Tile Design for Kitchens and Bathrooms
I’ve been thinking about tile design lately, maybe because I am designing my own renovation and so I’m thinking a lot about all design details. Or maybe it’s because I just love tile, and tile design. The trend today is for very simple, plain designs. Often described as “clean” it is essentially the absence of detail or colour. We have all seen this look: one colour throughout a bathroom, perhaps with a darker shade on the floors than on the walls. A nice trend that adds interest even to the one colour simple designs are all of the new brick tiles, rectangular rather than square shapes, in various sizes. But the trend for simple has these tiles installed in straight lines, like soldiers on parade, rather than the more classic offset installation.
But what do you do when you want something different? A little pizzazz, a little ooomph, or even just a little colour? It’s not that hard to make simple interesting. And if you are daring, I have some more extreme examples, so keep reading.
Simple, classic, yet still interesting is a good place to start:
There isn’t much design needed for tile layout, anyone can do it. But what makes this example work, and look great, is the attention to detail. Most important with any type of stone is to match the pieces before installation. This particular white marble – and there are hundreds of quarries around the world so be assured that not all white marble will look the same – varies in the veining, from subtle to very agressive, and even in the colour – some of the white was not white at all, but tinged with green.

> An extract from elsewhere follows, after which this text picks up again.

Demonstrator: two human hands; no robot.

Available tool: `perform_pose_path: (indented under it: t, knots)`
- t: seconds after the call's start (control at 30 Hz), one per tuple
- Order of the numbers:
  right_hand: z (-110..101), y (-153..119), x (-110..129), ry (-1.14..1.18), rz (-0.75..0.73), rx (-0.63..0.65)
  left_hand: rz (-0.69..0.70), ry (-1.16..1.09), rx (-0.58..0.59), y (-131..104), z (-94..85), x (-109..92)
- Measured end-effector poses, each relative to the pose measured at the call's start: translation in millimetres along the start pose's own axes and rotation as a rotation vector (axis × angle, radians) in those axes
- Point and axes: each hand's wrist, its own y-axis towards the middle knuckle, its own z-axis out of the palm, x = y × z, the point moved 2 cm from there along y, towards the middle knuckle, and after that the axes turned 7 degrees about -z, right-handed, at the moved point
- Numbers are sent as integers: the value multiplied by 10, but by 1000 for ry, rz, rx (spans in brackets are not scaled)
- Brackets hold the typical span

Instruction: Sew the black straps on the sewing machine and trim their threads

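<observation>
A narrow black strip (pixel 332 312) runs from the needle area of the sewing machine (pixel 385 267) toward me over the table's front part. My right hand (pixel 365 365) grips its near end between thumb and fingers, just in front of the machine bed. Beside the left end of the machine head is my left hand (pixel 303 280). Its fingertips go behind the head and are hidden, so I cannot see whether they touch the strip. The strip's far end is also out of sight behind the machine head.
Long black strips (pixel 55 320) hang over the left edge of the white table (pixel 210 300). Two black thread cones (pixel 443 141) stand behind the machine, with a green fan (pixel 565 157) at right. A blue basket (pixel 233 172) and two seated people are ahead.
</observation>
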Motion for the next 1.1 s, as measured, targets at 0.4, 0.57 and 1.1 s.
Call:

Here is a way to use large, relatively inexpensive tiles in an interesting and special way:
The wall and floor tiles are the same, just in two colours. It’s a beautiful, dramatic tile because of it’s size and modern shape. And yes, available in New Zealand. But what’s different? It’s use on the walls – this is generally a floor tile – and that it is running vertically up the wall, making low ceilings feel taller. But most interesting is that little accent strip. This is a very beautiful art glass tile that has been inserted at intervals around the walls to lend interest and draw your eye.
Here is another simple way to add something special:
A sheet or two of expensive glass tile, using just two or three rows, running around a floor or on a wall, can elevate a basic tile installation. And at relatively low cost because of the small amount your will need.
Or use the same treatment to highlight a special keepsake:
This is a hand painted tile picked up on trip to Mexico. It has great meaning, is very personal and in this application, helps create a very unique kitchen splash.
What about classic design gone modern? Have a look at this updated villa fireplace surround:
Any tile will do, and how much more interesting is this than brick or stone slab?
Sometimes a little accent can go a long way:
This is an inexpensive porcelain tile, the kind we all love to use, with the look of stone but the durability of a man made product. Simple squares laid on the floor, in the shower and up the walls. Not that special. Except when you add a colourful trim piece as a cap, plus a dramatic wall colour, and your inexpensive little guest bathroom is design magazine worthy. And without breaking the bank!
Another simple idea that will add interest to your basic white brick tile design:
You don’t need to find these specific tiles, the design idea is the same with any tiles. Whatever tile runs on the wall, pick a height to add a detail strip. Often a decorative tile with a design within is the easiest to add into your field tile (the field is the main tile used). In this example, we have not used a special decorative strip, simply a different colour tile in a different shape. Then added a small feature strip top and bottom to highlight, accentuate and add colour.
The same bathroom, using the same tile in a different application:
Using the same accent tiles in the back of the shower alcove lends interest to the alcove and also ties the wall tile in with the shower tile design. Another little trick to add interest here: the brick shaped tiles that run horizontally on the walls are run vertically in the shower. This is interesting and gives the illusion of height in this small room.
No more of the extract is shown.